CHARLES: I see. Maybe an example would be like file uploads or something. You probably want to do your file uploads in parallel but let's say, you want to conserve bandwidth or you're working where you've got a browser that only supports 10 connections or five upload connections but when someone selects 30 files, you don't want to just drop those files. You want to be uploading 10 concurrently but as soon as one finishes off of that 10, you want to start up another one.

JAY: That's absolutely right. Another example would be like you are going to hit some API and it could be used as one mechanism to kind of throttle yourself. If you want to guarantee that you're only connecting at most once to this particular end point at a time, no matter what the upstream tells you to do.

CHARLES: Right. I could see that. That makes sense.

JAY: I can tell that you're a little bit struggling to see the use cases, which is totally normal. ConcatMap is not used very often. It's for of those fundamental operations, which primarily why it's included is it's non-trivial to implement yourself.

CHARLES: Are there any other mapping operators that we should know about?

JAY: Those are the three primary ones.
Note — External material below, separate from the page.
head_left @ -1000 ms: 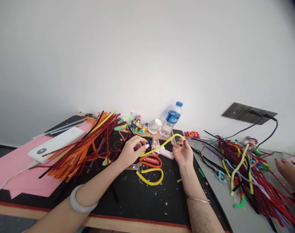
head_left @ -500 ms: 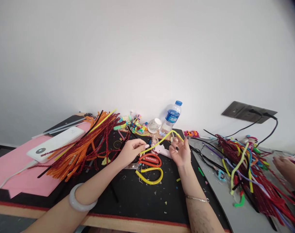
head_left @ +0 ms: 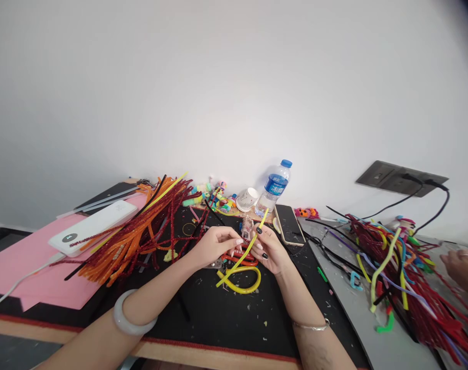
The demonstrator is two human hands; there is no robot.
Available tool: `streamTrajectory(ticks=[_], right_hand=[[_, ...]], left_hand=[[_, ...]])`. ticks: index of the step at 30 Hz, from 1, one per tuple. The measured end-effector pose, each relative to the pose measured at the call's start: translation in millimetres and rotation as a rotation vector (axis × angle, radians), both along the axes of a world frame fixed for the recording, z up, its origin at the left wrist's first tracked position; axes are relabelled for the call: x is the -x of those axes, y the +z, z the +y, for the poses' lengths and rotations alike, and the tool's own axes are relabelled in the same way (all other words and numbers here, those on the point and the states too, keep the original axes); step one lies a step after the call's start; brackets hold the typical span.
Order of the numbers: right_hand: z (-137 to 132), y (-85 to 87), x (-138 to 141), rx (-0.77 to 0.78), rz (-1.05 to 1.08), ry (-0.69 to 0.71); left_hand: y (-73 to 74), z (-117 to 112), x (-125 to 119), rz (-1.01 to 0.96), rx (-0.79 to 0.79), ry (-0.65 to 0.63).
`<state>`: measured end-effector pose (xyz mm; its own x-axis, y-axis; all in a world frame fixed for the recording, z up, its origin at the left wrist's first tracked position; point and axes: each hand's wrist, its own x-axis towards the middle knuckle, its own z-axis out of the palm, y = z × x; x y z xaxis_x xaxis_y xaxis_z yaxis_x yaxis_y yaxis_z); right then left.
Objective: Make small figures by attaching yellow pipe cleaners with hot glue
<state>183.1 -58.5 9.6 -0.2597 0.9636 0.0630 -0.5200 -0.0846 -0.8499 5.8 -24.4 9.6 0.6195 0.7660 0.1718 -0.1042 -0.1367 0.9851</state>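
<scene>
My right hand (head_left: 271,249) is closed, pinching a yellow pipe cleaner (head_left: 239,263) between thumb and fingers. The strip slants from above those fingers down to the left, nearly straight. Close to its left side, my left hand (head_left: 220,244) has its fingertips pressed together; whether anything is between them I cannot make out. Below both hands lies a pair of scissors with one red-orange and one yellow handle (head_left: 260,280). My left fingers partly cover the blades. A small clear object (head_left: 247,226) stands just behind the hands.
A bundle of orange and dark red pipe cleaners (head_left: 122,241) lies left, beside a white power bank (head_left: 93,228) on pink sheets (head_left: 21,267). Behind are a paper cup (head_left: 246,199), water bottle (head_left: 274,190) and phone (head_left: 290,226). At right, another person's hand (head_left: 463,267) is near more pipe cleaners (head_left: 418,298).
The yellow pipe cleaner was arched between both hands; now it hangs diagonally from my right hand. My right hand has turned over and moved left toward the other, uncovering the phone.
</scene>
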Motion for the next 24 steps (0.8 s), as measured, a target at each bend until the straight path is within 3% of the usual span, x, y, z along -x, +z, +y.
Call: streamTrajectory(ticks=[8, 15, 19, 24], right_hand=[[2.1, -1.7, -3.4, -0.021, 0.07, 0.004], [4.0, -5.3, -5.0, -0.025, 0.092, 0.047], [3.3, -4.6, -3.8, -0.022, 0.078, 0.076], [3.1, -6.4, -3.8, -0.027, 0.075, 0.086]], left_hand=[[-8.5, 3.4, -0.7, 0.002, 0.017, 0.076], [-1.5, 5.0, 2.3, -0.035, -0.015, 0.105], [-1.1, 5.8, 1.8, -0.068, 0.094, 0.138], [-3.4, 5.9, 1.0, -0.206, 0.277, 0.04]])
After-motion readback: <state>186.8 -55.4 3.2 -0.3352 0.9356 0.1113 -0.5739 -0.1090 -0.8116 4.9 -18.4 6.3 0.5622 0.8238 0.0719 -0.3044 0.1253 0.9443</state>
There's a couple of other like boutique variations but they're all variations on the exact same thing.

CHARLES: Right.

ELRICK: Do we have like mergeMap, switchMap and concatMap that are specific to management of observable and that's specific to redux-observable. There's people out there using something like redux-saga or they're trying to compare and contrast these two libraries. How do these things contrasts? Because I don't think you would use either of these mapping operations inside of a saga. Is that correct?

JAY: I just want to make a minor clarification. The Rx stuff and these operators that we've been talking about: mergeMaps, switchMap and concatMap, they are not actually related to redux-observable really in any way. The only thing they're related is that you just might happen to use them. Redux-observable is actually a very tiny library and it defers pretty much everything to just normal idiomatic RxJS code and that's really the biggest pro in comparing it to say redux-saga. Redux-saga came significantly over a year before redux-observable and without a doubt, were influenced. The pattern is very, very, very similar but there are some just fundamental differences and one of those is that difference.

The most obvious thing is if you already know RxJS very well, without a doubt you're going to want to use redux-observable. I could tell you that, it's not possible but it's very unlikely you'd choose redux-saga over redux-observable if you're already a really big Rx fan because you basically know how to do it. You just have to think that the items you're modeling, the events you're modeling are actions, which just happens to be a convention really.

There are some other differences though between redux-observable and redux-saga and the biggest difference being that redux-saga takes this effects as data approach, which is like Haskell if you're familiar with that. In a lot of ways, it's identical with the IO monad but it basically just means that you're not actually performing the side effects yourself right then and there when you call their operators. There are special utility functions, instead there's like an engine or a middleware underneath that performs the side effects on your behalf.

You create a generator and that generator is the pattern that is called a saga is what they call it. That generator yields these objects, these effects objects. One of the effects objects might be to call some particular API to make an Ajax request so you're going to yield that object that basically describes the side effect you want to perform but doesn't actually do it itself. It's just an object. In the middleware will form it for you so why would you put that indirection.

The indirection helps when you want to do things like testing. If you want to test it, you don't actually need to perform any of the side effects. You can just call next on the iterator that you get back from the generator, you call next on it, you will get the side effect object, the effect as data that you want to perform and you can just assert based on that. You don't need to do mocking in all of that stuff. You just have to assert that the effects that were yielded were the ones that you expected.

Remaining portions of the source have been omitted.